A radical plan to put gardaí back on the beat in communities in new “mini police services” has been presented to the Government with the challenge to implement it within four years.

Government to examine radical plan to get gardaí back on the beat

By Cormac O’Keeffe, Caroline O’Doherty, and Joe Leogue

A radical plan to put gardaí back on the beat in communities in new “mini police services” has been presented to the Government with the challenge to implement it within four years.

The Policing Commission recommends a new ‘district policing model’ in which “preventing harm” is a new focus and where all local garda staff are considered community police, with an overarching function to “keep communities safe”.

The report, chaired by Kathleen O’Toole, has received initial statements of welcome from various groups, but some questions have been raised about a lack of costing and detail.

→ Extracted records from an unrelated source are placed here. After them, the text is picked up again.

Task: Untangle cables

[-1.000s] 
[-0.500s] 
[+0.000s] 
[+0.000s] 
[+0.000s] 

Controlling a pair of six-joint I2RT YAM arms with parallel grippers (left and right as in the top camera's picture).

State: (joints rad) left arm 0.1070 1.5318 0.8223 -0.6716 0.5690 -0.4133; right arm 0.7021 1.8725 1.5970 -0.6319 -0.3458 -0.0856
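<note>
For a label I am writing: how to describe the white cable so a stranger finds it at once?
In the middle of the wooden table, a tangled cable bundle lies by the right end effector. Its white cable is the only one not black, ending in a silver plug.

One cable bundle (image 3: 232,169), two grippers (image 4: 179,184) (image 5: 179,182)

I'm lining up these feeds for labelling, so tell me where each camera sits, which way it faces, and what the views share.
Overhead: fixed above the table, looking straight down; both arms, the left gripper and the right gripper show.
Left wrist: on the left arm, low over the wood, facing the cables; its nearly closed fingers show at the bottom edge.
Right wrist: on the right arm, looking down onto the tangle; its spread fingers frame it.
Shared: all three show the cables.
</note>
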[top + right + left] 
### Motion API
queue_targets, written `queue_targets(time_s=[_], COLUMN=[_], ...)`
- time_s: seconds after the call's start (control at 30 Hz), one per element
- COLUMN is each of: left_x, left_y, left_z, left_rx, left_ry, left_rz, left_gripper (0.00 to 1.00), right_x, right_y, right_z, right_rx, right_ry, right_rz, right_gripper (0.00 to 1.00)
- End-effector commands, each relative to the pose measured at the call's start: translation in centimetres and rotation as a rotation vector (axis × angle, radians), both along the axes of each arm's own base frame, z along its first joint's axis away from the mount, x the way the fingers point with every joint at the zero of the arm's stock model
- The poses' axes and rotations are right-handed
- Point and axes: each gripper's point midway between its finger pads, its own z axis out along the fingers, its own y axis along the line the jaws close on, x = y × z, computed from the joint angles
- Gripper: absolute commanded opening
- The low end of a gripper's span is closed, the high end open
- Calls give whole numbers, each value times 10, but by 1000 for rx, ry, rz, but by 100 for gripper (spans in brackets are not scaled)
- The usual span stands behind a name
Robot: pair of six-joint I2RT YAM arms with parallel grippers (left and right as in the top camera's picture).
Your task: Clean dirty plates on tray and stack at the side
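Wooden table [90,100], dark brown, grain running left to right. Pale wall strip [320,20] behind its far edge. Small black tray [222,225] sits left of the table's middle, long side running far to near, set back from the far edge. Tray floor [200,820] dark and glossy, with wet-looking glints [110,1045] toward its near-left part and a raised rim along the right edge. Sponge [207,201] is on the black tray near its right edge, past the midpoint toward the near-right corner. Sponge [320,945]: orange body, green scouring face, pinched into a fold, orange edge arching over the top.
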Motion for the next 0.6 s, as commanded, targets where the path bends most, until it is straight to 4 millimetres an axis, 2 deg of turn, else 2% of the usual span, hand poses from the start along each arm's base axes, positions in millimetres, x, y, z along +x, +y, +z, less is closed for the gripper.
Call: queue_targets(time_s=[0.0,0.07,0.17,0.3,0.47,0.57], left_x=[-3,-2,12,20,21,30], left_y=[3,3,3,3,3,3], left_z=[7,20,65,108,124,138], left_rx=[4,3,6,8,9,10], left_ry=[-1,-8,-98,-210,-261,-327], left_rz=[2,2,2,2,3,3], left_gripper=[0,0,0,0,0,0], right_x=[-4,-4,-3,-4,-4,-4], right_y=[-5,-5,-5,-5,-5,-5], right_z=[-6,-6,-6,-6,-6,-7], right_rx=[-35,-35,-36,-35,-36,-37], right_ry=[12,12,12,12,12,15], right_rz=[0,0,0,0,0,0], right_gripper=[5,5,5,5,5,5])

The 100-page Future of Policing in Ireland report recommends:

  • An urgent ‘tooling up’ of frontline members with modern, mobile technology;
  • Multi-agency crisis intervention teams to provide round-the-clock support in conjunction with social workers and health workers in situations involving mental health, substance abuse, children at risk, and other emergencies;
  • Removing gardaí from non-core duties such as prosecuting cases in courts, inquest duties, security at courts, prisoner escorts, serving summonses, attending minor traffic accidents;
  • Establishment of a strategic threat analysis centre (Stac) to collate and analyse intelligence and threats to national security and the creation of a national security co-ordinator reporting to the Taoiseach;
  • An independent examiner of terrorist and serious crime legislation and a call for a comprehensive review of security legislation;
  • A new policing and community safety oversight commission (combining the Policing Authority and the Garda Inspectorate);
  • Removing the power to appoint senior officers from the Policing Authority back to the Garda commissioner to enable the Garda chief to appoint “his or her own leadership team”;
  • A new Garda Síochána board — a recommendation that contained the only minority view in the report, with two members (Vicky Conway and Eddie Molloy) disagreeing.

The report called for an “urgent overhaul” of complaints at the Garda Síochána Ombudsman Commission (to be renamed the Independent Office of the Police Ombudsman) where investigations are seen as having a “punitive approach”. It said inquiries should investigate “incidents rather than individuals”.

The report recommends a one-off severance package to allow management to “support restructuring and reform” as well as an “urgent, thorough overhaul” of crime investigation.

The commissioner will remain directly accountable to the minister for justice.

Ms O’Toole said the top four priorities were: setting up the implementation group; setting up Stac; allowing the commissioner to appoint his own leadership team; and establishing the Garda Síochána board.

The commission said that all staff in the ‘new district police’ model would be ‘community police’ and be “rapidly equipped” with digital devices.

It said: “All should see themselves as part of a single district policing team working to keep their communities safe.”

The report, with 50 recommendations, said a reduced number of divisions, within which these districts operate, should be self-sufficient with their own budgets, finance, and HR teams.

“In effect, a division should be, for most policing purposes, a mini police service in its own right,” it said.

Commissioner Drew Harris said he would examine the report. Justice Minister Charlie Flanagan said his officials would “move quickly” on establishing an implementation group.

The Garda Representative Association “warmly welcomed” the report but said it would “gather dust” if the changes weren’t funded. The Irish Council for Civil Liberties said, if implemented, the report would “support a radical reform process”.